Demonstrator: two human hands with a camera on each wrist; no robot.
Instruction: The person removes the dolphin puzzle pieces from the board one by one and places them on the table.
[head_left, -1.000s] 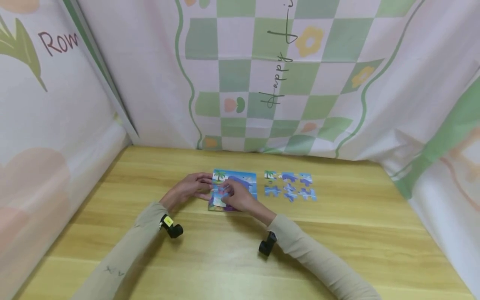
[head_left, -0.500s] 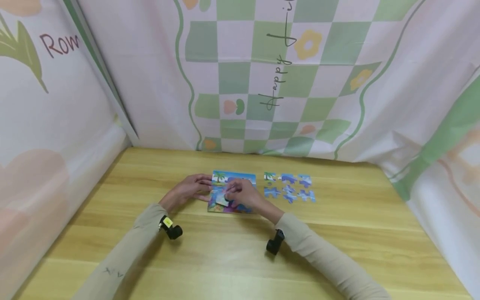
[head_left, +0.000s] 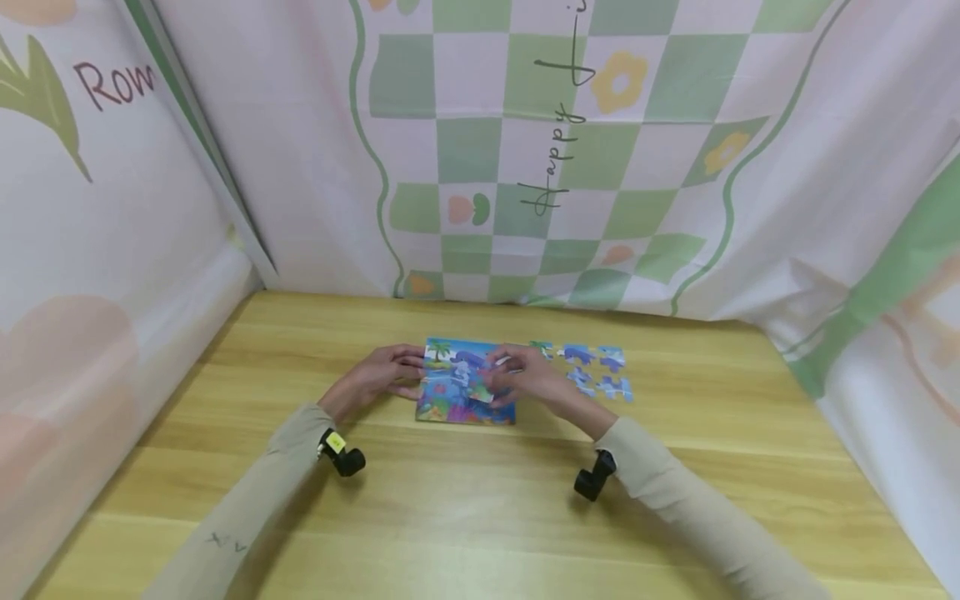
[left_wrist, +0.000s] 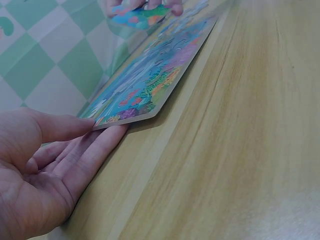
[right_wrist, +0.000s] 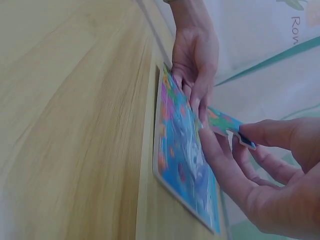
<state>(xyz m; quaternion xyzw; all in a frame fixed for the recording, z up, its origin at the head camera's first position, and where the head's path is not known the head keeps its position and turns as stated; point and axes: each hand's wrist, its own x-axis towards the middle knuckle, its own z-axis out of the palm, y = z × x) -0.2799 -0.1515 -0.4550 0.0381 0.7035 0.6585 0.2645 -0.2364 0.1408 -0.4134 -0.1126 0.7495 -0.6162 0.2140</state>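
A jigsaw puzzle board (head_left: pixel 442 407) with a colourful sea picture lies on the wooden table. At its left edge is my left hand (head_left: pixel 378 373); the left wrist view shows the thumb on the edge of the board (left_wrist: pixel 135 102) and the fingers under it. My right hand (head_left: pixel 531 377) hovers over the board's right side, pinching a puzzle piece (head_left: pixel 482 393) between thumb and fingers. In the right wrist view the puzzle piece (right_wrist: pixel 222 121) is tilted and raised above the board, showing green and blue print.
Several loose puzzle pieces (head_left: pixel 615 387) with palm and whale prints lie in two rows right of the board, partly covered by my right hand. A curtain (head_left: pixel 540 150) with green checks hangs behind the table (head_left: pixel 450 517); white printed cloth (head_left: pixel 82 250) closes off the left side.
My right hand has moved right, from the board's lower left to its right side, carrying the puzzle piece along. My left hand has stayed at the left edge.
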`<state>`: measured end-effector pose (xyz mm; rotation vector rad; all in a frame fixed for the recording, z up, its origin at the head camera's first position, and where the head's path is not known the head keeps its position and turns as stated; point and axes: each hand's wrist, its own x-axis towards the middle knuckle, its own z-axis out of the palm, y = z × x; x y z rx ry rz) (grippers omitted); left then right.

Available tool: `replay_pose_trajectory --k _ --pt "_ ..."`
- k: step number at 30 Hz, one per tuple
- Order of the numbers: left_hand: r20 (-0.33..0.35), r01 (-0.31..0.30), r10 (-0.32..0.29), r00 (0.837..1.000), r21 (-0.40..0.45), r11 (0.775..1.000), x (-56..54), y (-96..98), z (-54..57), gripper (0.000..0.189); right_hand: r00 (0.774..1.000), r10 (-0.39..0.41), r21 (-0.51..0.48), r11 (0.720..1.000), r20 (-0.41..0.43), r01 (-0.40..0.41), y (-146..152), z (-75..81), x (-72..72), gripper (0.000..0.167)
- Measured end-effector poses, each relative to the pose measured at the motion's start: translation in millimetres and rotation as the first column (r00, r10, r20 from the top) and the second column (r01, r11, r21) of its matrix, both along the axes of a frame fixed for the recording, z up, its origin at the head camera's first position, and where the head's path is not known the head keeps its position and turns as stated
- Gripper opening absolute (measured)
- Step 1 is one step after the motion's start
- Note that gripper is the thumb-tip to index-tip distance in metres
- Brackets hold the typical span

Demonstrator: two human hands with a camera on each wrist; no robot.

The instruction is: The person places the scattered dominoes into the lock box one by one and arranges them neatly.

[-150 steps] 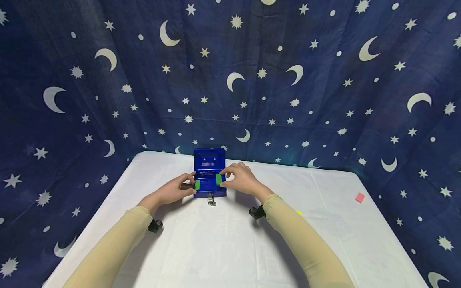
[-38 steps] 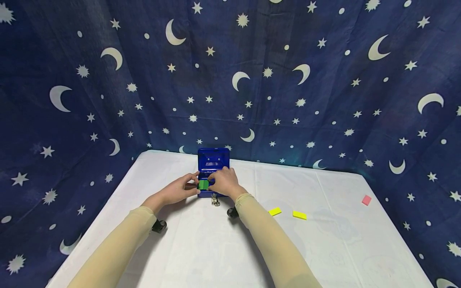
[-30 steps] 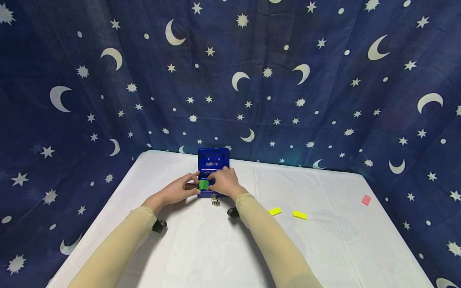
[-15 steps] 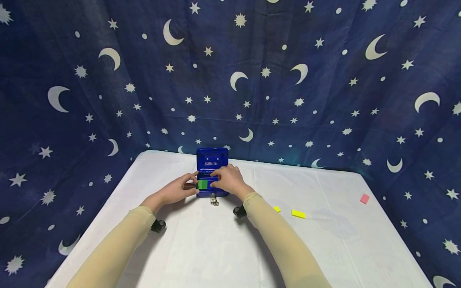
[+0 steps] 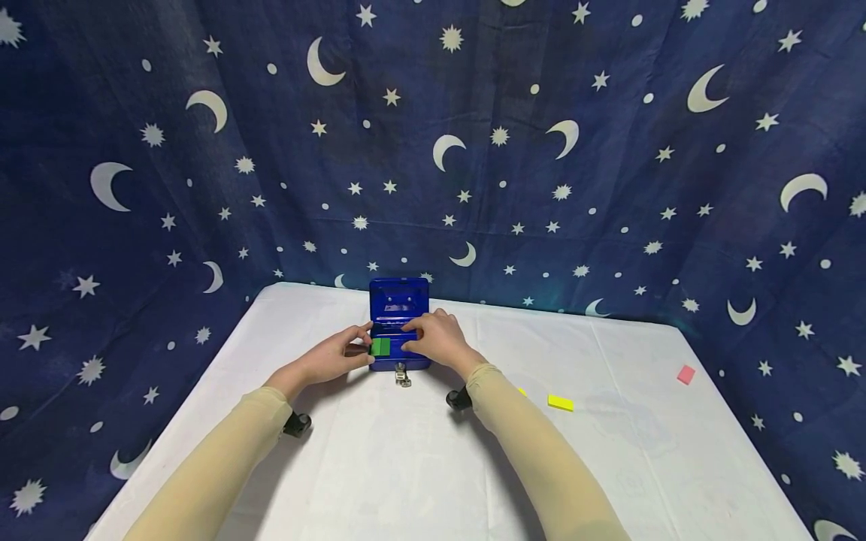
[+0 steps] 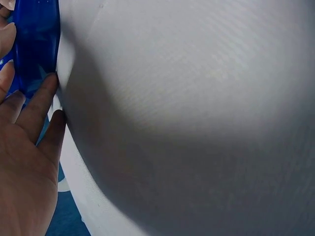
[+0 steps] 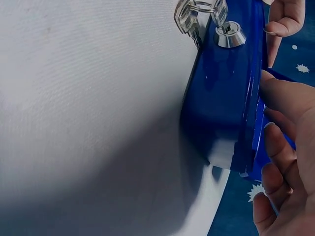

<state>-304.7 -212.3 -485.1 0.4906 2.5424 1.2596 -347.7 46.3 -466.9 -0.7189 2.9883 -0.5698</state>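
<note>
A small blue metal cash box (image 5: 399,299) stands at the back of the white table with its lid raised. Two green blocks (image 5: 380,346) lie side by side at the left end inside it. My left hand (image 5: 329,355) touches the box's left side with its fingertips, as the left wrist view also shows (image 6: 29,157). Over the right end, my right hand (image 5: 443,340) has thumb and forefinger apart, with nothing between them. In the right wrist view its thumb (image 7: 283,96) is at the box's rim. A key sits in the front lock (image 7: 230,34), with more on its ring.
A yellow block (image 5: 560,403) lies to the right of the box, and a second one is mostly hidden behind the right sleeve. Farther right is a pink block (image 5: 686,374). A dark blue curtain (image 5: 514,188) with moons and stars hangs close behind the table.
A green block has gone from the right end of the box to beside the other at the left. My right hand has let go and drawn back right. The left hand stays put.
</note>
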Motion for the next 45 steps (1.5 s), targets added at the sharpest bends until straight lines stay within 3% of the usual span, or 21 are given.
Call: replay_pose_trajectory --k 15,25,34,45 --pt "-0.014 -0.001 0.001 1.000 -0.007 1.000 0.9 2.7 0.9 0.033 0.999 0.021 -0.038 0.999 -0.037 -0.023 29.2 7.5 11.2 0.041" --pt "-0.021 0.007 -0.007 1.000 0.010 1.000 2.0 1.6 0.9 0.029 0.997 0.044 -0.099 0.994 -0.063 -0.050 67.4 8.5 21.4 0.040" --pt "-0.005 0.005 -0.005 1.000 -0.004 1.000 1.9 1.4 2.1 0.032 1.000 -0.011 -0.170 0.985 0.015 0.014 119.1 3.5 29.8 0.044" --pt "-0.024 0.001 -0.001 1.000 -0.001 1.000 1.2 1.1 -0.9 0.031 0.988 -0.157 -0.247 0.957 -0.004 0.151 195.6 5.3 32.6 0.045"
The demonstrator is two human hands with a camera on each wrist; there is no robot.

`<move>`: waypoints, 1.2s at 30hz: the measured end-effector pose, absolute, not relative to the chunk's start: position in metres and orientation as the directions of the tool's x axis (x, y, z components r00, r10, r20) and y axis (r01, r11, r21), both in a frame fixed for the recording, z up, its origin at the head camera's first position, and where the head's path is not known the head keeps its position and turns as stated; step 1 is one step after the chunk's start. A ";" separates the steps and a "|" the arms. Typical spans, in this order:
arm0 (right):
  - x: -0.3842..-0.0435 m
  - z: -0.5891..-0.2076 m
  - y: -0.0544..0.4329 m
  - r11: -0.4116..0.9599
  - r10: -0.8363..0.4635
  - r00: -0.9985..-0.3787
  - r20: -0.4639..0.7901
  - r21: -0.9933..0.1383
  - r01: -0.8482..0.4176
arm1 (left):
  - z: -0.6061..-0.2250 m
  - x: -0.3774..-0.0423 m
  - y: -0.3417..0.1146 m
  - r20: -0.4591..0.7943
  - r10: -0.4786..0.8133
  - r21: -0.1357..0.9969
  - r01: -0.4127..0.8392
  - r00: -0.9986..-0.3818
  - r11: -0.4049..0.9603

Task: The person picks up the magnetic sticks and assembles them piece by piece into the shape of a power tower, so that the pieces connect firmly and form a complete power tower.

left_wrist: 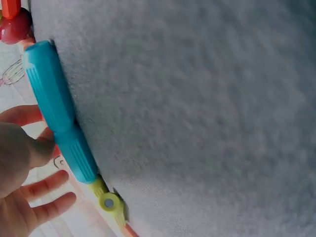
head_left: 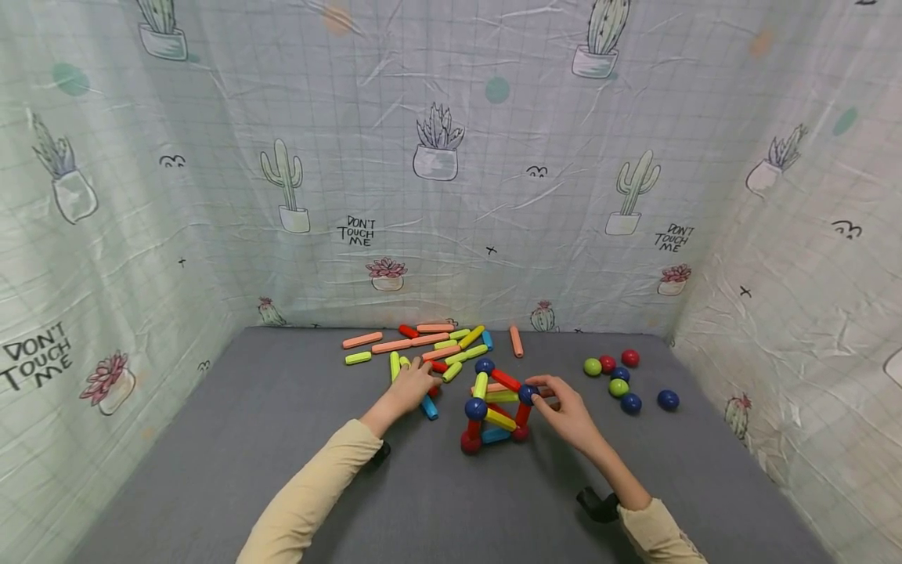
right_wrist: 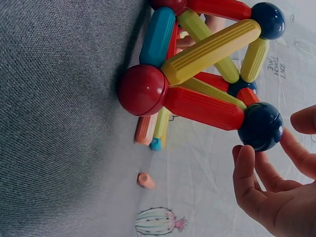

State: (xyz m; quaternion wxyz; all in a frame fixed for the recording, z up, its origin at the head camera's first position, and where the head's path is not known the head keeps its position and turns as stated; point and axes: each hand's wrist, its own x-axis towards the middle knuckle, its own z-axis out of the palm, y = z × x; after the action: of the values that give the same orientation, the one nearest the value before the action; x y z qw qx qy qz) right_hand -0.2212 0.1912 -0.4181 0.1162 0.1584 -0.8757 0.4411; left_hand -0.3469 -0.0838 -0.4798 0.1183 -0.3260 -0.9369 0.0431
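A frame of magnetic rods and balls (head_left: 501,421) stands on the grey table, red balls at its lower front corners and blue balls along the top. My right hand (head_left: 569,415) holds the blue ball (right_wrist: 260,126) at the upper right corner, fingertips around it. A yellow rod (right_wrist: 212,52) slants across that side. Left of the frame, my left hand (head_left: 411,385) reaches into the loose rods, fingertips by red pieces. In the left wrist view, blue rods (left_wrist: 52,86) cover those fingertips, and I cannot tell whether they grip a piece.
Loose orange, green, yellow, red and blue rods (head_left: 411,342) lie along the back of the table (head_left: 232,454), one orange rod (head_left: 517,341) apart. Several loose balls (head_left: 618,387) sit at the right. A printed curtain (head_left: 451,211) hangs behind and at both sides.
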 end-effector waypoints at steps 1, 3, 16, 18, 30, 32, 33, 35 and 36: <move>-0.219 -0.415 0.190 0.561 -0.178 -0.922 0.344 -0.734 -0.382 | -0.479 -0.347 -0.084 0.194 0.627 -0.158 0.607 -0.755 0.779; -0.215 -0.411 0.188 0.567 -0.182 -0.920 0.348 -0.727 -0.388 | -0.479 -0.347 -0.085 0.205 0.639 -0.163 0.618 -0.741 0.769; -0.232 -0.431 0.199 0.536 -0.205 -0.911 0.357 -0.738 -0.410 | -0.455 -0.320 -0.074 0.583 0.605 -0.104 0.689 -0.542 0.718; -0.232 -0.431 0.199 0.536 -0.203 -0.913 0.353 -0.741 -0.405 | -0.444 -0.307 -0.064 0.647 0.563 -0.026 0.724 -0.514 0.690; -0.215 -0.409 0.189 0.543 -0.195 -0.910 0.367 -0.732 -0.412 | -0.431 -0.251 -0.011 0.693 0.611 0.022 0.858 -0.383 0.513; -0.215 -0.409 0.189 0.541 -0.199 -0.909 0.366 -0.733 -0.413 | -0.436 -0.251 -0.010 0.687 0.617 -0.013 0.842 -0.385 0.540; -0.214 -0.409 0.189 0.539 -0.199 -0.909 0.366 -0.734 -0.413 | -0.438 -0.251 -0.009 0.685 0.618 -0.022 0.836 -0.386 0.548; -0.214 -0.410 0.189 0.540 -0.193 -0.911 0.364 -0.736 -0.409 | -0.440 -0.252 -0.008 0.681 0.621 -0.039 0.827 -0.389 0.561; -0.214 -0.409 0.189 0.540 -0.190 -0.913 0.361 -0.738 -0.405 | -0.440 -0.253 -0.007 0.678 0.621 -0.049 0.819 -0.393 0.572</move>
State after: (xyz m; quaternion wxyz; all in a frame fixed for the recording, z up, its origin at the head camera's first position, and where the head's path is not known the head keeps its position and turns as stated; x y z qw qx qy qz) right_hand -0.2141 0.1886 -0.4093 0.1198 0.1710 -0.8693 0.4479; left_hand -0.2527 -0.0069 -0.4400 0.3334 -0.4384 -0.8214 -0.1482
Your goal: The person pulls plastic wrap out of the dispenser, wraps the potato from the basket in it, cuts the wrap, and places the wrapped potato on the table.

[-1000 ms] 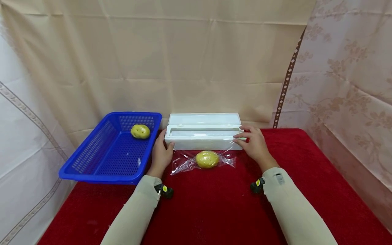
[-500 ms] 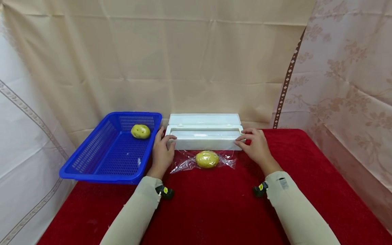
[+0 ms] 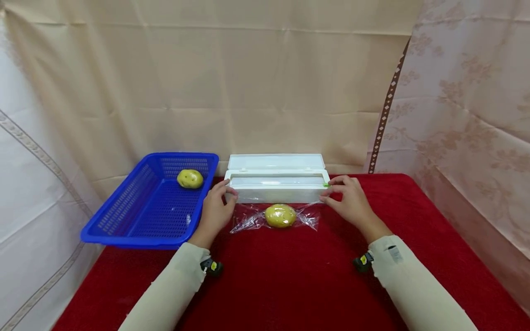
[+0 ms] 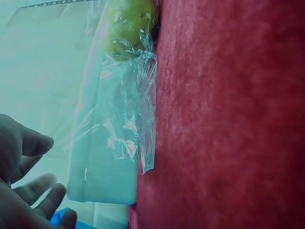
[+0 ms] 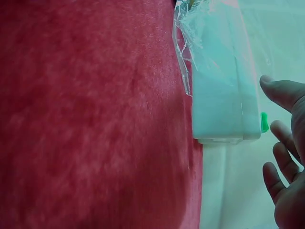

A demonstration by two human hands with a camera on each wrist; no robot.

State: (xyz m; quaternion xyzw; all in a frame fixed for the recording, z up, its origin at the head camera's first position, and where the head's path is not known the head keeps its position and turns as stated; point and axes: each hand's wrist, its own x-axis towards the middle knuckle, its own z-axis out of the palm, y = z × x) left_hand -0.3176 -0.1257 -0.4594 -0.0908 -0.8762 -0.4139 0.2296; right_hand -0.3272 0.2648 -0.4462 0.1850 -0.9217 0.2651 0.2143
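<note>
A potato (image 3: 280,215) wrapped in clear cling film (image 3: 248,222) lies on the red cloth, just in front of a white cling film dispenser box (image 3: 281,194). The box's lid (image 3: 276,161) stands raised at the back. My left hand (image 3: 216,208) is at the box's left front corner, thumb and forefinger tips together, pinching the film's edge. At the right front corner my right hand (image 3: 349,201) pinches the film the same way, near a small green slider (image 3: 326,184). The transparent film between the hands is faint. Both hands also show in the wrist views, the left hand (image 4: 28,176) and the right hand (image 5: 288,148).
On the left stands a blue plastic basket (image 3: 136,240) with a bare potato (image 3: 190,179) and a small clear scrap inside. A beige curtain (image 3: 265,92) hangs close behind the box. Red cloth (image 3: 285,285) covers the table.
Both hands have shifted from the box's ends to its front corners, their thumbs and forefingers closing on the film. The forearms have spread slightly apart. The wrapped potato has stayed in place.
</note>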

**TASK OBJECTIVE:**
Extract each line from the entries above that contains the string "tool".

**OUTPUT OF THE EXERCISE:**
Available tool: `replay_pose_trajectory --k _ --pt "_ ..."`
`<move>`: waypoints, 1.2s at 30hz: the measured end-effector pose, absolute, not relative to the chunk's start: position in metres and orientation as the directions of the tool's x axis (x, y, z components r00, r10, r20) and y axis (r01, r11, r21), both in a frame fixed for the recording, z up, its origin at the head camera's first position, and where the head's path is not known the head keeps its position and turns as stated; step 1 is one step after the chunk's start. A ";" separates the steps and a "|" the arms. Typical spans, in this order:

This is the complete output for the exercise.